A very austere but beautiful monastic church on the outskirts of Rome is the Cistercian Trappist Abbey of “Tre Fontane,” two words which mean “three fountains.”
Tradition holds that this was the place where Saint Paul was beheaded in the First Century A.D. When martyred, Saint Paul’s head is said to have bounced three times, from which sprung up three fountains of water. A smaller, separate church and shrine at Tre Fontane, was built centuries ago over the place of the three fountains. It is understandably a place frequently visited by pilgrims to Rome.
The Cistercian Order of came to the site in the 12th century and have been there ever since. The present church was dedicated in 1221, not long after the Cistercians Order was founded in France in 1098.
Today a small community of Cistercian Trappist monks and a likewise a small community of Cisterican Trappist nuns, who live on the same property, share the daily Mass and Divine Office in the abbey church.

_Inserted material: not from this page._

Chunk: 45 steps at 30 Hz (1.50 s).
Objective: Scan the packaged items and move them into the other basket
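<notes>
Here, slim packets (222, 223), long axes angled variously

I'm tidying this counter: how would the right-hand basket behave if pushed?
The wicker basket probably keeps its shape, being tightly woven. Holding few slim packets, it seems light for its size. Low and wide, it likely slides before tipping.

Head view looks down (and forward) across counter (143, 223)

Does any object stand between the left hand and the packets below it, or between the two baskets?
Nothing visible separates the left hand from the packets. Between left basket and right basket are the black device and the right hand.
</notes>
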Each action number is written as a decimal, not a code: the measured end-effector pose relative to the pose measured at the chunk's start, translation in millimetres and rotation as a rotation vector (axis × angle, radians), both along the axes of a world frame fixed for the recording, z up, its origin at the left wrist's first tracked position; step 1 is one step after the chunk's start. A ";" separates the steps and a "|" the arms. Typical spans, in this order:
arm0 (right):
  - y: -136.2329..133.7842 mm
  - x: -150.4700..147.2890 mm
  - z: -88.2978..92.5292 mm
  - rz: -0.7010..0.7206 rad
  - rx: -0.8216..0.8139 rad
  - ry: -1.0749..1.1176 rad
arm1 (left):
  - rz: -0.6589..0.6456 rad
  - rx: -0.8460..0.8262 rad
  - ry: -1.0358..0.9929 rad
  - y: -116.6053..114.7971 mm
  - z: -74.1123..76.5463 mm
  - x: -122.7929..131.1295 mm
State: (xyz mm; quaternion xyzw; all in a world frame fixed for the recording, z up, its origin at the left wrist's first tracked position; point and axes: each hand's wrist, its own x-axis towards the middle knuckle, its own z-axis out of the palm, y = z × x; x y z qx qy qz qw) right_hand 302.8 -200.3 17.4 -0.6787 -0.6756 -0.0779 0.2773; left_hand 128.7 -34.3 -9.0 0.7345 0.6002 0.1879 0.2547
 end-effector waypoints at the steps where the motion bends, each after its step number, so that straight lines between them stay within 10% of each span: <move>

This recent arrangement at Tre Fontane, of monks and nuns collaborating at the same monastery, is one of the ways European religious communities have come up with in order to carry on when new vocations are far fewer than in times past. It seems to be working well at Tre Fontane.
Abbot Christian and our Father Gregorio, who is studying in Rome, were able to visit Tre Fontane on Saturday, October 14th, and joined the two monastic communities for prayer in the abbey church at midday. At that time the metal grate visible in today’s photo is opened, and visitors are welcome to be seated in the pews closer to the monastic choir stalls and altar.